I rummaged through Nina’s trunk, pushing aside Vlad’s VERM posters and his duct tape, three seasons’ worth of brown boots, and enough bronzer to turn Nina into a member of the Jackson 5. I finally found the clothing spilling out of a Louis Vuitton duffel over the wheel well. I pawed through the things on top: a delicate lace camisole, a few cute tees large enough to fit over my head, and some random shoes. I hunkered deeper into the trunk and gave the bag a yank to get a better look inside, but it was caught on something. One more yank and the bag came flying out—a metal pipe jarred loose and hit the pavement with a loud plink!
I stared down incredulously at the metal pipe. It started to wobble slowly into the street as if showing itself from every angle. I stepped closer, crouching to grab the pipe and return it to the trunk, when I saw the smear on the end. It was just a tinge, easy enough to miss if someone had run a rag hastily over the pipe in an attempt to clean it, but it was there. A dark, rust-colored smear of blood. And pinned to it were a few straggly strands of graying hair.
Suddenly my skin felt too tight. I looked at the pipe and then through the big glass doors of Java Script, where Nina was grinning broadly. Her fangs were hidden behind glossy, cherry red lips as she clung to Harley, her eyes glued to his winsome smile.

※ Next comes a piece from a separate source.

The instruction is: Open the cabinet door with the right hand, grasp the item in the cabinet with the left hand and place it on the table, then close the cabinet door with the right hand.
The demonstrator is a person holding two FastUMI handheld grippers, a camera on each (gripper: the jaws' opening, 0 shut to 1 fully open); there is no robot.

Vlad stood behind them both, flanked by two Vampire Empowerment henchmen. The trio was almost unnoticed in the shadows, but Vlad stood out, his shoulders hunched, his lips held in a disgusted sneer as his eyes cut across the assembled crowd. He glanced out and caught me staring, standing openmouthed with the trunk open, the Louis Vuitton in my hand, the soiled pipe at my feet. I swallowed hard, broke his gaze, and tossed everything back into the trunk.